Formal Verification Using Static and Dynamic Analyses
Candidate: Aleksandr Zaks
Advisor: Amir Pnueli


One of the main challenges of formal verification is the ability to handle systems of realistic size, which is especially exacerbated in the context of software verification. In this dissertation, we suggest two related approaches that, while both rely on formal method techniques, they can still be applied to larger practical systems. The scalability is mainly achieved by restricting the types of properties we are considering and guarantees that are given.

Our first approach is a novel run-time monitoring framework. Unlike previous work on this topic, we expect the properties to be specified using Property Specification Language (PSL). PSL is a newly adopted IEEE P1850 standard and is an extension of Linear Temporal Logic (LTL). The new features include regular expressions and finite trace semantics, which make the new logic very attractive for run-time monitoring of both software and hardware designs. To facilitate the new logic we have extended the existing algorithm for LTL tester construction to cover the PSL specific operators. Another novelty of our approach is the ability to use partial information about the program that is being monitored while the existing tools only use the information about the observed trace and the property under consideration. This allows going beyond the focus of traditional run-time monitoring tools -- error detection in the execution trace, towards the focus of static analysis -- bug detection in programs.

In our second approach, we employ static analysis to compute SAT-based function summaries to detect invalid pointer accesses. To compute function summaries, we propose new techniques for improving the precision and performance in order to reduce the false error rates.

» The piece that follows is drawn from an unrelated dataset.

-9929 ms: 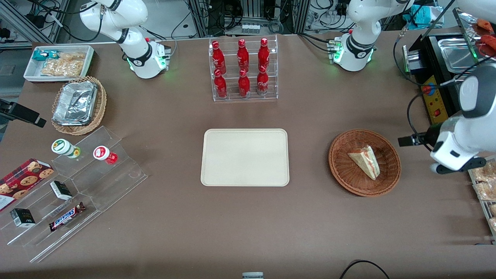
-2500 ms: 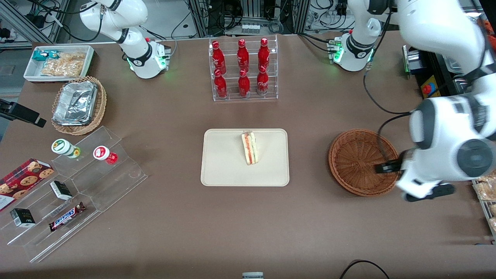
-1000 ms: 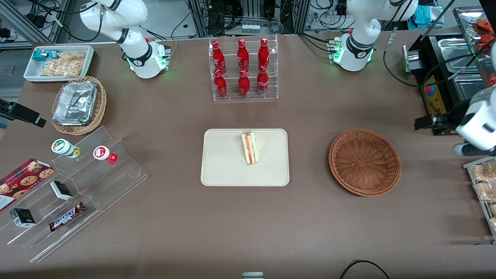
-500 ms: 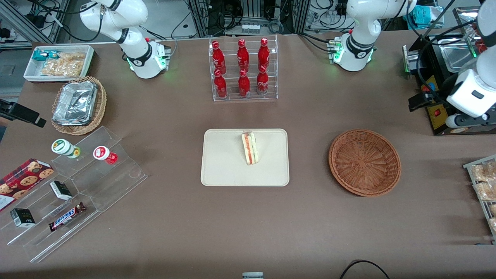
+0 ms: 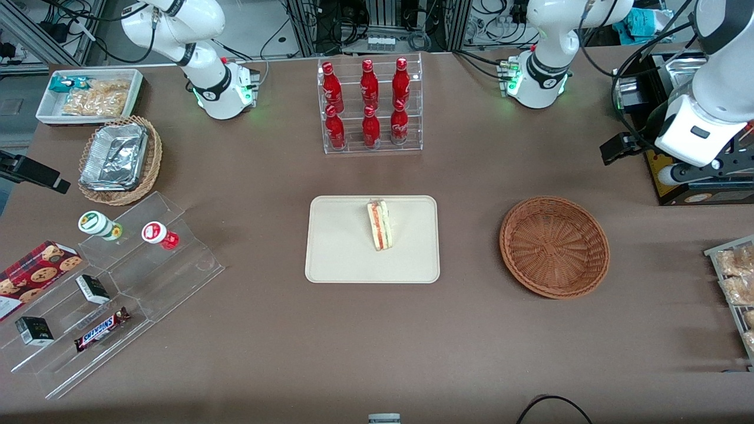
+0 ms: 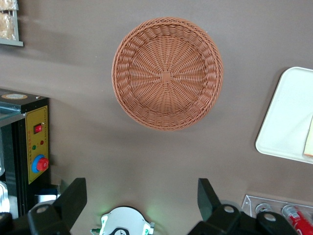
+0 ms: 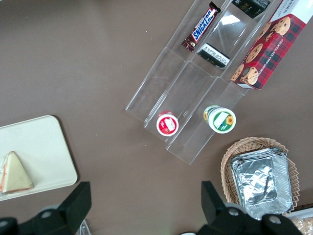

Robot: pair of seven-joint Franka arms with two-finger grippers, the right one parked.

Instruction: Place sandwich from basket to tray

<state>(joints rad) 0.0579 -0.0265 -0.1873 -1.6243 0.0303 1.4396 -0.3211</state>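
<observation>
The sandwich [image 5: 380, 225] stands on its edge on the cream tray [image 5: 336, 247], its red-orange and green filling showing; it also shows in the right wrist view as a pale wedge [image 7: 14, 172] on the tray [image 7: 39, 142]. The reddish-brown basket [image 5: 554, 247] holds nothing, as the left wrist view confirms [image 6: 167, 73]. My gripper [image 5: 698, 171] hangs high by the working arm's end of the table, farther from the front camera than the basket. It is open [image 6: 142, 188], with only bare table between its fingers [image 6: 73, 198].
A black appliance with a yellow panel [image 5: 662, 156] stands beside the gripper. A rack of bagged pastries [image 5: 733, 277] lies at the working arm's table edge. A clear stand of red bottles [image 5: 370, 106] rises farther back than the tray. Snack stands [image 5: 112, 282] sit toward the parked arm's end.
The sandwich went from the basket to the tray. In the last second my gripper has drawn away from the basket, rising and moving farther from the front camera beside the black appliance.
</observation>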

In particular, we use BDDs to represent a symbolic simulation of functions, where BDDs allow an efficient representation of path-sensitive information and high level simplification. In addition, we use light-weight range analysis technique for determining lower and upper bounds for program variables, which can further offload the work form the SAT solver. Note that while in our current implementation the analysis happens at compile time, we can also use the function summaries as a basis for run-time monitoring.